All that should come back is the lines of the data below from the one containing "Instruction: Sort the" to the one containing "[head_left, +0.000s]", inclusive, exactly as they stand.

Entries taken from a collection
——
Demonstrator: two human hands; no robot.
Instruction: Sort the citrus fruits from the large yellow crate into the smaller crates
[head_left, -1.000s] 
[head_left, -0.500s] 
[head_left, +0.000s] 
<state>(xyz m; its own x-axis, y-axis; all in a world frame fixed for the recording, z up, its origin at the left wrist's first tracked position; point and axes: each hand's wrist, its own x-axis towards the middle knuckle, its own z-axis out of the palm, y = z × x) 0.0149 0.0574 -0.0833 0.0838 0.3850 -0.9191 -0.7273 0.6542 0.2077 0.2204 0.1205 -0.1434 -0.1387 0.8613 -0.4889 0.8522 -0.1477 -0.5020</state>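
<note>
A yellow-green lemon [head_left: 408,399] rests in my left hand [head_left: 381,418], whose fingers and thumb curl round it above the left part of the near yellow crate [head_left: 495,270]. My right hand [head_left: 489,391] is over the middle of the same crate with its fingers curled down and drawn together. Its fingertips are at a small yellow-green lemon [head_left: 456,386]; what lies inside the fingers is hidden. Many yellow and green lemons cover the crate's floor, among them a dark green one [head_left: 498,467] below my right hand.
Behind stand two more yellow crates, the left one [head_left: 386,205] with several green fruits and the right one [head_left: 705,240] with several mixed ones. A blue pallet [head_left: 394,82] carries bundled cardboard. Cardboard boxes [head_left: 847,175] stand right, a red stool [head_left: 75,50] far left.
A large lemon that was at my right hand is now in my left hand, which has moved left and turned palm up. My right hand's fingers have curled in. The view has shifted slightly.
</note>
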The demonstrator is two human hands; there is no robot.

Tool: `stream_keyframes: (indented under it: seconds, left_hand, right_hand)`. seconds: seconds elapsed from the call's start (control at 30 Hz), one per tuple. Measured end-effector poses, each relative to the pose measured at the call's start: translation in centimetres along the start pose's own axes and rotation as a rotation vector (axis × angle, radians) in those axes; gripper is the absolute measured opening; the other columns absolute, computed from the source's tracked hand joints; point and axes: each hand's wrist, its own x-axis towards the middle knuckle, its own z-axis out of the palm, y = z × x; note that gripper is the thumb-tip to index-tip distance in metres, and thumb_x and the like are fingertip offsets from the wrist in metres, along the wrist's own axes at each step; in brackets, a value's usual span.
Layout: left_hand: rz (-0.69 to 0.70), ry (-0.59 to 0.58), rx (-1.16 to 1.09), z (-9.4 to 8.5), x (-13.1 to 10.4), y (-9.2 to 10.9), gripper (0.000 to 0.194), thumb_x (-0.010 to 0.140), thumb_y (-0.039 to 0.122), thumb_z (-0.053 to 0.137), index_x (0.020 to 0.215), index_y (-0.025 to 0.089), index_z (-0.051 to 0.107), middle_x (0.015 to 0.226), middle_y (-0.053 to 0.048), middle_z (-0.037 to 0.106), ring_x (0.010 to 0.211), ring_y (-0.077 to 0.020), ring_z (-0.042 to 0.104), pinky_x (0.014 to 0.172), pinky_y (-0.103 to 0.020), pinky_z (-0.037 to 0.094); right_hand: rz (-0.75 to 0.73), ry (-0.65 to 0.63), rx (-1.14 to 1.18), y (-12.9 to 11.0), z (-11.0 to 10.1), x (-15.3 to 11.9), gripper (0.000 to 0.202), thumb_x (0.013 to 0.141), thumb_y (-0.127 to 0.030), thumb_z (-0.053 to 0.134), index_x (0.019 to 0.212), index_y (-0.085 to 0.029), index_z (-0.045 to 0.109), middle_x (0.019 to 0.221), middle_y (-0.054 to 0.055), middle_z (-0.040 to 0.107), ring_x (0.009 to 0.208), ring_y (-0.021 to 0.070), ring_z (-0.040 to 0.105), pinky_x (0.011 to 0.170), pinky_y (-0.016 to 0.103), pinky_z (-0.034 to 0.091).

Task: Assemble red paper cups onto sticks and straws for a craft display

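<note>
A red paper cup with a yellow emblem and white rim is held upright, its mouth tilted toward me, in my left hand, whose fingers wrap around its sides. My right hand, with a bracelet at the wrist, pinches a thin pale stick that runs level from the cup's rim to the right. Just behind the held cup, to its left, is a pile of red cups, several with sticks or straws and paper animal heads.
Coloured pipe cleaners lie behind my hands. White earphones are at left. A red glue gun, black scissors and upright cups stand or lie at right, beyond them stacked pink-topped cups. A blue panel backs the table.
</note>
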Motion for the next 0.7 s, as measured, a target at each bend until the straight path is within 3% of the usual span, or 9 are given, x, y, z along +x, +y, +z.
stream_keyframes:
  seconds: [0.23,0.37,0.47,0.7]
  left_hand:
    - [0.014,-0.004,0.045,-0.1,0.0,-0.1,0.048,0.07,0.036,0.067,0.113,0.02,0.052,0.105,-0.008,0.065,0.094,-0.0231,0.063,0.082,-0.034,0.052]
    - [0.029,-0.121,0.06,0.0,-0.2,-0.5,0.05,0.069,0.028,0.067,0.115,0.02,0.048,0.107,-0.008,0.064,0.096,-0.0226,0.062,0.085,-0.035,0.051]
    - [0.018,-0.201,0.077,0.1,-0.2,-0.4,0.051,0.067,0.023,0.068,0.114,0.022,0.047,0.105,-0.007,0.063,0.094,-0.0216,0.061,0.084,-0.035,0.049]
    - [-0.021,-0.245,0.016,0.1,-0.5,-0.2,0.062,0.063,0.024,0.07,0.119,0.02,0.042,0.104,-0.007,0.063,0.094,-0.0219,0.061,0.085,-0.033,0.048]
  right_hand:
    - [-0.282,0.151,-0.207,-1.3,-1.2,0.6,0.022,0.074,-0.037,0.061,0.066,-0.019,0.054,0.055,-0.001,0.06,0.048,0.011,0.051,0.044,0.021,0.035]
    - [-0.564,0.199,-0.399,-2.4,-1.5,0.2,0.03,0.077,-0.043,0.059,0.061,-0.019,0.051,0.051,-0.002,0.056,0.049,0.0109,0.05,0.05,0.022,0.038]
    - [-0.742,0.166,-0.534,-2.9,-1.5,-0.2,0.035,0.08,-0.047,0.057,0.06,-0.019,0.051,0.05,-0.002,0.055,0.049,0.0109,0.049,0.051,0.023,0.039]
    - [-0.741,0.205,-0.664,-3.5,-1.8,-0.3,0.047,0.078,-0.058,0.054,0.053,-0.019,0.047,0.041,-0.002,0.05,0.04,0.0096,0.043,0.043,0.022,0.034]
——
> **EXERCISE RESPONSE**
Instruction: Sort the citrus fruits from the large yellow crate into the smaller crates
[head_left, -1.000s] 
[head_left, -0.500s] 
[head_left, +0.000s] 

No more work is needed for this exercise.